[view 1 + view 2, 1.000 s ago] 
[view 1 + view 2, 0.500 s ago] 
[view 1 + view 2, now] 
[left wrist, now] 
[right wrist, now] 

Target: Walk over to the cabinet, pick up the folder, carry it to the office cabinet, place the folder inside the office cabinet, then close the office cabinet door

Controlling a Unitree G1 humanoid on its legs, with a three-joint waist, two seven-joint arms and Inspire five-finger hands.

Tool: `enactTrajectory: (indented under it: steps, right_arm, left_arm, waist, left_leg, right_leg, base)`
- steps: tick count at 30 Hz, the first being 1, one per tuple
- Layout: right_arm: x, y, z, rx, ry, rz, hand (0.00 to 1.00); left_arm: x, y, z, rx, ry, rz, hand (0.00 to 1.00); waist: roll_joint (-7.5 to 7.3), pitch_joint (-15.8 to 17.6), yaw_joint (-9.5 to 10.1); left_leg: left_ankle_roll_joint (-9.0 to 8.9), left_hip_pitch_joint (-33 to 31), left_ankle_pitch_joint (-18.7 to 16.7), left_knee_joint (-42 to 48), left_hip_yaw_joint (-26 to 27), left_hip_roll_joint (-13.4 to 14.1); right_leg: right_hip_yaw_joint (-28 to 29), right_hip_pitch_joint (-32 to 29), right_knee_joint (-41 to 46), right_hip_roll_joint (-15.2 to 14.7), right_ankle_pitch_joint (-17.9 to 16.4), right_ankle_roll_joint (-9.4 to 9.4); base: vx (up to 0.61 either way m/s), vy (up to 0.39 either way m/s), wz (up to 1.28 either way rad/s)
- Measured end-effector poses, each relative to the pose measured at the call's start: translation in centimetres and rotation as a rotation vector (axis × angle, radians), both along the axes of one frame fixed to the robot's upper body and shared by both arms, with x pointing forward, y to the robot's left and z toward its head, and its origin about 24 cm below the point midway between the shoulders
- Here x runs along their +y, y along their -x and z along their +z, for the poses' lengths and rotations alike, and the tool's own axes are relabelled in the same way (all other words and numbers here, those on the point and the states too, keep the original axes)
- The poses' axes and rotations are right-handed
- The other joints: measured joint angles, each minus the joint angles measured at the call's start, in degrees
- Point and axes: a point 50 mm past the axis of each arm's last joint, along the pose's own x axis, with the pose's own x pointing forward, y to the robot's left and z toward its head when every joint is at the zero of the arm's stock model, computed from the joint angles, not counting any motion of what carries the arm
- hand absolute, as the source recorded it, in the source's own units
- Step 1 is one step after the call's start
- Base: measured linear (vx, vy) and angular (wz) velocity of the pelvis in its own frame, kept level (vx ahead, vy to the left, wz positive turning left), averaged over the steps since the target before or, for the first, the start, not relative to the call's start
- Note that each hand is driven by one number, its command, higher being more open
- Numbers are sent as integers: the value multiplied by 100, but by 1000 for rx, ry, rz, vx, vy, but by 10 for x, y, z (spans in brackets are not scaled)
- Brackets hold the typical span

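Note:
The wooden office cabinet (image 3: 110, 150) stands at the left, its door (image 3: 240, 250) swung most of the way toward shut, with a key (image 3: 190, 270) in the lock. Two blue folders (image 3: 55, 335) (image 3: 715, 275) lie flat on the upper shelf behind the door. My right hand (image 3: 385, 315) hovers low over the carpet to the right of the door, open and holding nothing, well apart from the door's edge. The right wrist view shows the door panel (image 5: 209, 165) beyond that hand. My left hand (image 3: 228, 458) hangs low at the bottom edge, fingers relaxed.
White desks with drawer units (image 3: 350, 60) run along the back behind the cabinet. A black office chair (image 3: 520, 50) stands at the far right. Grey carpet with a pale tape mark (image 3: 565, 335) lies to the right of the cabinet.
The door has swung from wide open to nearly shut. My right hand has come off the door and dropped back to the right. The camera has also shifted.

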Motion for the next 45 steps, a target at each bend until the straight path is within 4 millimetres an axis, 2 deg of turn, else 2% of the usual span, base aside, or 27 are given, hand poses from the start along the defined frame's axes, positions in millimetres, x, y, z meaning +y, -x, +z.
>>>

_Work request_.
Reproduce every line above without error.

_Solution for this exercise_.
[view 1 + view 2, 1.000 s ago] 
[view 1 + view 2, 0.500 s ago] 
[view 1 + view 2, now] 
[left wrist, now] 
[right wrist, now] 

Target: Walk over to the cabinet, pick up the folder, carry it to the office cabinet, place the folder inside the office cabinet, then close the office cabinet door

Controlling a Unitree G1 humanoid on its legs, with a three-joint waist, two seven-joint arms and Inspire five-finger hands.

Tool: `enactTrajectory: (indented under it: steps, right_arm, left_arm, waist, left_leg, right_leg, base)`
- steps: tick count at 30 Hz, the first being 1, one per tuple
- Layout: right_arm: x, y, z, rx, ry, rz, hand (0.00 to 1.00); left_arm: x, y, z, rx, ry, rz, hand (0.00 to 1.00); waist: roll_joint (-7.5 to 7.3), pitch_joint (-15.8 to 17.6), yaw_joint (-9.5 to 10.1); left_leg: left_ankle_roll_joint (-9.0 to 8.9), left_hip_pitch_joint (-33 to 31), left_ankle_pitch_joint (-18.7 to 16.7), left_knee_joint (-42 to 48), left_hip_yaw_joint (-26 to 27), left_hip_roll_joint (-13.4 to 14.1); right_leg: right_hip_yaw_joint (-28 to 29), right_hip_pitch_joint (-32 to 29), right_knee_joint (-41 to 46), right_hip_roll_joint (-15.2 to 14.7), right_ankle_pitch_joint (-17.9 to 16.4), right_ankle_roll_joint (-9.4 to 9.4); base: vx (up to 0.61 either way m/s), vy (up to 0.39 either way m/s), wz (up to 1.28 either way rad/s)
- Measured end-effector poses, each relative to the pose measured at the call's start: translation in centimetres and rotation as a rotation vector (axis × angle, radians), both along the axes of one frame fixed to the robot's upper body and shared by both arms, with x pointing forward, y to the robot's left and z toward its head, and its origin about 24 cm below the point midway between the shoulders
- Here x runs along their +y, y along their -x and z along their +z, for the poses' lengths and rotations alike, and the tool's own axes are relabelled in the same way (all other words and numbers here, those on the point and the states too, keep the original axes)
- The poses' axes and rotations are right-handed
- The other joints: measured joint angles, each minus the joint angles measured at the call's start, in degrees
- Point and axes: a point 50 mm past the axis of each arm's last joint, along the pose's own x axis, with the pose's own x pointing forward, y to the robot's left and z toward its head when every joint is at the zero of the arm's stock model, computed from the joint angles, not counting any motion of what carries the arm
- hand absolute, as the source recorded it, in the source's own units
- Step 1 is one step after the call's start
- Base: measured linear (vx, vy) and angular (wz) velocity of the pelvis in its own frame, kept level (vx ahead, vy to the left, wz positive turning left), averaged over the steps since the target before or, for the first, the start, not relative to the call's start
- Note that each hand is driven by one number, its command, higher being more open
- Numbers are sent as integers: the value multiplied by 100, but by 1000 for rx, ry, rz, vx, vy, but by 10 for x, y, z (spans in brackets are not scaled)
- Brackets hold the typical span

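Note:
The wooden office cabinet (image 3: 110, 150) stands at the left, its door (image 3: 240, 250) swung most of the way toward shut, with a key (image 3: 190, 270) in the lock. Two blue folders (image 3: 55, 335) (image 3: 715, 275) lie flat on the upper shelf behind the door. My right hand (image 3: 385, 315) hovers low over the carpet to the right of the door, open and holding nothing, well apart from the door's edge. The right wrist view shows the door panel (image 5: 209, 165) beyond that hand. My left hand (image 3: 228, 458) hangs low at the bottom edge, fingers relaxed.
White desks with drawer units (image 3: 350, 60) run along the back behind the cabinet. A black office chair (image 3: 520, 50) stands at the far right. Grey carpet with a pale tape mark (image 3: 565, 335) lies to the right of the cabinet.
The door has swung from wide open to nearly shut. My right hand has come off the door and dropped back to the right. The camera has also shifted.
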
Motion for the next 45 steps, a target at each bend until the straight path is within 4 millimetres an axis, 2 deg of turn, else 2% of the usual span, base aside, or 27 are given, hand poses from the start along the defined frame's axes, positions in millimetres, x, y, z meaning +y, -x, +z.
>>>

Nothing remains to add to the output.